▶ What you need to do:
Every line containing the word "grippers" is to be copied from the data below.

▶ Excerpted records:
——

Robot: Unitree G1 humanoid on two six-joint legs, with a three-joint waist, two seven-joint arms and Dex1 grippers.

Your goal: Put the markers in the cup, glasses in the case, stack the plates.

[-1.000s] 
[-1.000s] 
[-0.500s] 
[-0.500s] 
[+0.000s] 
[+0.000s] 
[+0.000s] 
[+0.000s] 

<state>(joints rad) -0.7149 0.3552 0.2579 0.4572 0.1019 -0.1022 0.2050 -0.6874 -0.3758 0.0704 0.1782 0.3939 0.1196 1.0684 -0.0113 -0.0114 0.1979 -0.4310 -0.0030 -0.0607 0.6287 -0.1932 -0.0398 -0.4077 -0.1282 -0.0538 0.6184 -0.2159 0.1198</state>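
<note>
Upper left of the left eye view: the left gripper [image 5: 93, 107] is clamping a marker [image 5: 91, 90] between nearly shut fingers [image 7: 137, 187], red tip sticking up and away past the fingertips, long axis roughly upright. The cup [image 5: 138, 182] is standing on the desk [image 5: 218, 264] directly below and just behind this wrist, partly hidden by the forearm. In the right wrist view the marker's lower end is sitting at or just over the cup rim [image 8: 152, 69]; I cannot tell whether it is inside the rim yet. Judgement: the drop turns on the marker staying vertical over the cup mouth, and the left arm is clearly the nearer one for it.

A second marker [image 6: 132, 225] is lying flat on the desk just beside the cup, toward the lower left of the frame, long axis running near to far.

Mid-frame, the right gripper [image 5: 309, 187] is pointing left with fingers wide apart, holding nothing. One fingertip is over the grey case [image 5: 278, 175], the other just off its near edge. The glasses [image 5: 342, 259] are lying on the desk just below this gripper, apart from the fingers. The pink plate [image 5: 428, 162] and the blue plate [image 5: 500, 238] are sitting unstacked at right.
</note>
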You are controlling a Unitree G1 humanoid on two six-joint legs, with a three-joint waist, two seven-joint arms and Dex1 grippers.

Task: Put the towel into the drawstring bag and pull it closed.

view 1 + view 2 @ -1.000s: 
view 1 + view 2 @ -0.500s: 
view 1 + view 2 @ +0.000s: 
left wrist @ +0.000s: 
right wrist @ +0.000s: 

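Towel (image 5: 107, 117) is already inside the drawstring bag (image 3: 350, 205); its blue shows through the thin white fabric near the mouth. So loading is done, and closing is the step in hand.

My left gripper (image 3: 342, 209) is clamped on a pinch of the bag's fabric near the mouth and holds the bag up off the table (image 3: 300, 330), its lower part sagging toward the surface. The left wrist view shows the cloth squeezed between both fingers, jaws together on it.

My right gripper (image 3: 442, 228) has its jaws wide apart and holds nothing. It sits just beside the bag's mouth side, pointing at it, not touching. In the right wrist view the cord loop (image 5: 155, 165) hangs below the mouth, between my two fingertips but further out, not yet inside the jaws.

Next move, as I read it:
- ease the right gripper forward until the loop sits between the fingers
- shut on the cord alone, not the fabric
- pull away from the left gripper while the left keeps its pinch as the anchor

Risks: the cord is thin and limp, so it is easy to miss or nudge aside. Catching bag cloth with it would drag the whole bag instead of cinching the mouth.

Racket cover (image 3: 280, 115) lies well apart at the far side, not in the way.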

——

▶ Exercise answer:
Robot: Unitree G1 humanoid on two six-joint legs, with a three-joint waist, two seven-joint arms and Dex1 grippers.
You are controlling a Unitree G1 humanoid on two six-joint legs, with a three-joint waist, two seven-joint arms and Dex1 grippers.

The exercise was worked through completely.